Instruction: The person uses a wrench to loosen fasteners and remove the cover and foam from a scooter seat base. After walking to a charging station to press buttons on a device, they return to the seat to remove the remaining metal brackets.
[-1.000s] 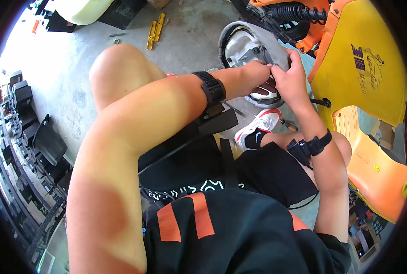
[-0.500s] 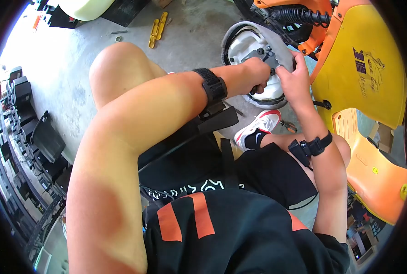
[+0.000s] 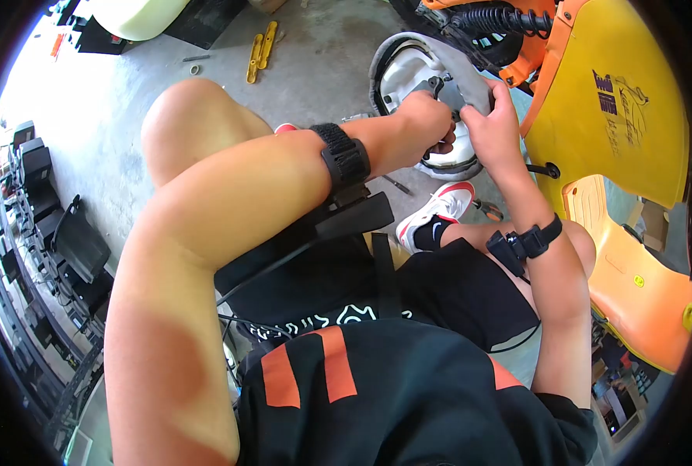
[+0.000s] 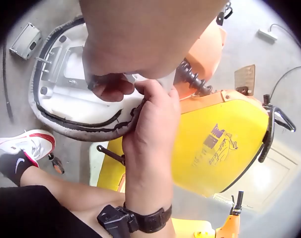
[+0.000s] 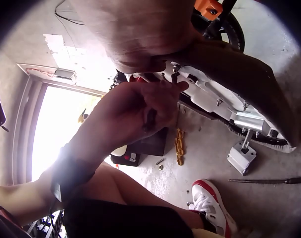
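A vehicle seat [image 3: 453, 163] is turned underside out, showing its white plastic base, a grey cover round the rim and metal fittings. My left hand [image 3: 430, 120] is curled round a slim dark tool [image 5: 150, 118], mostly hidden in the fist, close over a bolt [image 5: 176, 68] on the base. My right hand [image 3: 497, 138] grips the seat's edge, thumb on the near side of the rim and fingers behind it. Both hands are near each other, and the left wrist view shows the left forearm overlapping the seat. A metal bracket [image 5: 242, 157] sticks out from the base.
A yellow and orange vehicle body [image 3: 614, 116] with a shock absorber [image 3: 509, 23] stands just beyond the right hand. An orange-handled tool [image 3: 488, 210] and a long rod [image 5: 264, 181] lie on the floor by the shoe [image 3: 439, 213]. Yellow strips [image 3: 262, 53] lie further off.
A second ago the hands were together, with looser left fingers; the left hand is now a closed fist slightly apart from the right. The right hand still holds the rim.
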Motion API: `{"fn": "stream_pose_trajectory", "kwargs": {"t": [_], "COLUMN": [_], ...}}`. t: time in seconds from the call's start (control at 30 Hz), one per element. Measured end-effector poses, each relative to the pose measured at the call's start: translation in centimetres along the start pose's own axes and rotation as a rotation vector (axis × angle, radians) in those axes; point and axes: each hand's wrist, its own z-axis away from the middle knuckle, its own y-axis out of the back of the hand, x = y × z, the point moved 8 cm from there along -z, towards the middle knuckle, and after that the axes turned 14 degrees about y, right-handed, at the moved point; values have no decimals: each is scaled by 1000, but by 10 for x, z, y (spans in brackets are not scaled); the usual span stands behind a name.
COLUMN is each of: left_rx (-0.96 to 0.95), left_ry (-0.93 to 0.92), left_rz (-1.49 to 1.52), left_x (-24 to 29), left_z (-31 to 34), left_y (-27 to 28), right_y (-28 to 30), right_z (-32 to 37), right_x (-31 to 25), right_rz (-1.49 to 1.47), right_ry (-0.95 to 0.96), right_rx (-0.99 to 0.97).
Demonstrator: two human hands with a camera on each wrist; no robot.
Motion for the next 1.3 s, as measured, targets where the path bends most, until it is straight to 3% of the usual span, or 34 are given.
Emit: {"fn": "stream_pose_trajectory", "kwargs": {"t": [0.17,0.23,0.47,0.53,0.73,1.03,1.3], "left_rx": [-64,18,46,161,115,-28,27], "left_ry": [-44,-69,20,-64,-78,-40,-78], "left_rz": [-158,-294,-161,-360,-185,-236,-298], "left_x": [1,7,-4,-1,5,3,0], "left_z": [8,15,8,9,15,-9,-27], "left_y": [-5,-5,1,11,7,-1,3], "right_y": [-1,-3,-3,-1,-3,-4,-3], "right_z": [0,1,0,-1,-1,3,2], "right_x": [-3,-4,-4,-2,-3,-6,-4], "right_rz": [-32,-33,4,11,5,-4,22], "right_ry": [-19,-17,40,32,37,-15,7], "right_rx": [4,-8,1,2,-1,-27,-21]}}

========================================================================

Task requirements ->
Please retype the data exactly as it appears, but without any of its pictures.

Expected answer ->
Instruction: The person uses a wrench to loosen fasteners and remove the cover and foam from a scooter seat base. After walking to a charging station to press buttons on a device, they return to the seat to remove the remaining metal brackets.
[-1.000s] 
[-0.500s] 
[+0.000s] 
[+0.000s] 
[+0.000s] 
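A vehicle seat [image 3: 453, 163] is turned underside out, showing its white plastic base, a grey cover round the rim and metal fittings. My left hand [image 3: 430, 120] is curled round a slim dark tool [image 5: 150, 118], mostly hidden in the fist, close over a bolt [image 5: 176, 68] on the base. My right hand [image 3: 497, 138] grips the seat's edge, thumb on the near side of the rim and fingers behind it. Both hands are near each other, and the left wrist view shows the left forearm overlapping the seat. A metal bracket [image 5: 242, 157] sticks out from the base.
A yellow and orange vehicle body [image 3: 614, 116] with a shock absorber [image 3: 509, 23] stands just beyond the right hand. An orange-handled tool [image 3: 488, 210] and a long rod [image 5: 264, 181] lie on the floor by the shoe [image 3: 439, 213]. Yellow strips [image 3: 262, 53] lie further off.
A second ago the hands were together, with looser left fingers; the left hand is now a closed fist slightly apart from the right. The right hand still holds the rim.
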Motion API: `{"fn": "stream_pose_trajectory", "kwargs": {"t": [_], "COLUMN": [_], ...}}`. t: time in seconds from the call's start (control at 30 Hz), one per element. Measured end-effector poses, each relative to the pose measured at the call's start: translation in centimetres along the start pose's own axes and rotation as a rotation vector (axis × angle, radians) in those axes; point and axes: each hand's wrist, its own z-axis away from the middle knuckle, its own y-axis out of the back of the hand, x = y × z, the point moved 8 cm from there along -z, towards the middle knuckle, and after that the axes turned 14 degrees about y, right-handed, at the moved point; values have no decimals: each is scaled by 1000, but by 10 for x, z, y (spans in brackets are not scaled); the usual span stands behind a name.
COLUMN is each of: left_rx (-0.96 to 0.95), left_ry (-0.93 to 0.92), left_rz (-1.49 to 1.52), left_x (-24 to 29), left_z (-31 to 34), left_y (-27 to 28), right_y (-28 to 30), right_z (-32 to 37), right_x (-31 to 25), right_rz (-1.49 to 1.47), right_ry (-0.95 to 0.96), right_rx (-0.99 to 0.97).
Demonstrator: two human hands with a camera on each wrist; no robot.
Motion for the next 1.3 s, as measured, targets where the path bends most, until it is straight to 3% of the usual span, or 34 are given.
Emit: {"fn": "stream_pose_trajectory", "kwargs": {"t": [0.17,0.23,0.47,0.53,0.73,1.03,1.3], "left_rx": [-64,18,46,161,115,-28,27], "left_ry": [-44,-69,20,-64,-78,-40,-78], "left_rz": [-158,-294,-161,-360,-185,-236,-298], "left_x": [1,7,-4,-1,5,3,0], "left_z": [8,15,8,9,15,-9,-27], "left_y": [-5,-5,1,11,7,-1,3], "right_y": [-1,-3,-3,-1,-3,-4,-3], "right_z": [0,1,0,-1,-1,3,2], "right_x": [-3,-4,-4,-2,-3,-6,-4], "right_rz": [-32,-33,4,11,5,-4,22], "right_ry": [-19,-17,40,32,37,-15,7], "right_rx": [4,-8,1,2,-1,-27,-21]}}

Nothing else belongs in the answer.